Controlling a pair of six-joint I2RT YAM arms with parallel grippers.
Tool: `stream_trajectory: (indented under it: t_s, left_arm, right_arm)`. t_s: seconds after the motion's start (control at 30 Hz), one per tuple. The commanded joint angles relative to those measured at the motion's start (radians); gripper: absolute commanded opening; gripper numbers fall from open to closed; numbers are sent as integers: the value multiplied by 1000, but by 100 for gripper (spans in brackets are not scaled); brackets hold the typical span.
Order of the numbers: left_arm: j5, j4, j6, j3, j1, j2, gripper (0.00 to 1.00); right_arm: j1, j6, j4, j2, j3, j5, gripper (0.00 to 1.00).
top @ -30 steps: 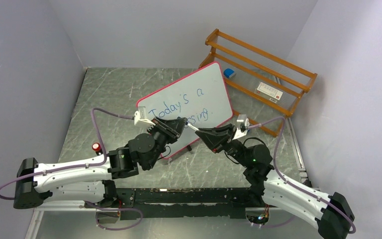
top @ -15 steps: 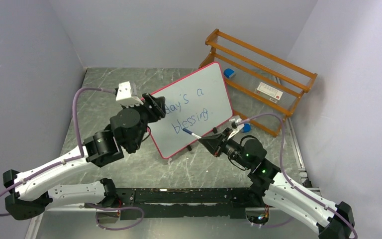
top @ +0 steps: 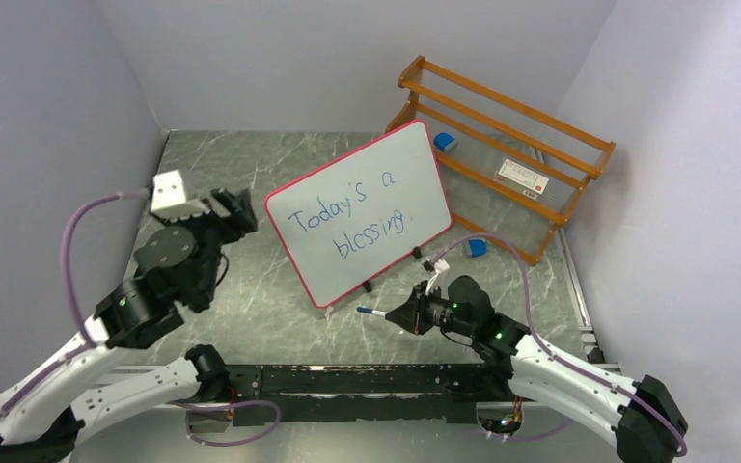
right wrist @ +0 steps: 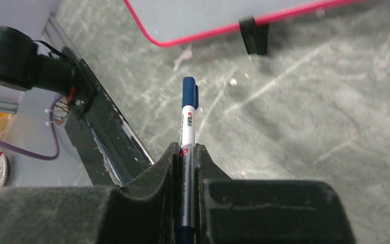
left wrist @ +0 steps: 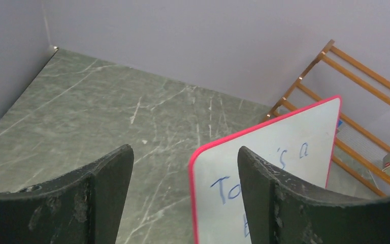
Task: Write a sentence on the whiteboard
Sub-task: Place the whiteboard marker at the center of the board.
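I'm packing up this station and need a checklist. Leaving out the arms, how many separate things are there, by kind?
whiteboard: 1
marker: 1
wooden rack: 1
small blue items: 2
white-and-red box on the rack: 1
Total: 6

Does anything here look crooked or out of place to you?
The whiteboard sits turned at an angle to the table edges, so the sentence runs on a slant. The wooden rack behind it is also askew, set diagonally across the far right corner.
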Motion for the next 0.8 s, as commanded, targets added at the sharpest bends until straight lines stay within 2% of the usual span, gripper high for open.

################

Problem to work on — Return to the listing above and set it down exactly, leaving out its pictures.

Reply to the task —
Controlling a pair of six-joint I2RT YAM arms with parallel grippers.
Tool: `stream_trajectory: (indented under it: t_s, left_arm, right_arm)`. t_s: seconds after the motion's start (control at 30 Hz), one per tuple. The commanded joint angles relative to those measured at the motion's start (radians); gripper: absolute commanded opening; gripper numbers fall from open to closed; numbers are sent as integers: the value multiplied by 1000, but by 100 for gripper (spans in brackets are not scaled); brackets hold the typical span.
Order of the numbers: left_arm: j5, j4, j6, j3, j1, j2, gripper (0.00 to 1.00); right_arm: j1, j6, j4, j2, j3, j5, gripper (0.00 to 1.00).
top @ -30 steps: 
top @ -15 steps: 
top @ +0 steps: 
right wrist @ +0 steps: 
left wrist @ +0 steps: 
Task: Write a sentence on the whiteboard
Sub-task: Place the whiteboard marker at the center of the board.
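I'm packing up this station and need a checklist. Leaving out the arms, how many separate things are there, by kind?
whiteboard: 1
marker: 1
wooden rack: 1
small blue items: 2
white-and-red box on the rack: 1
Total: 6

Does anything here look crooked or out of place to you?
The whiteboard sits turned at an angle to the table edges, so the sentence runs on a slant. The wooden rack behind it is also askew, set diagonally across the far right corner.
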Motion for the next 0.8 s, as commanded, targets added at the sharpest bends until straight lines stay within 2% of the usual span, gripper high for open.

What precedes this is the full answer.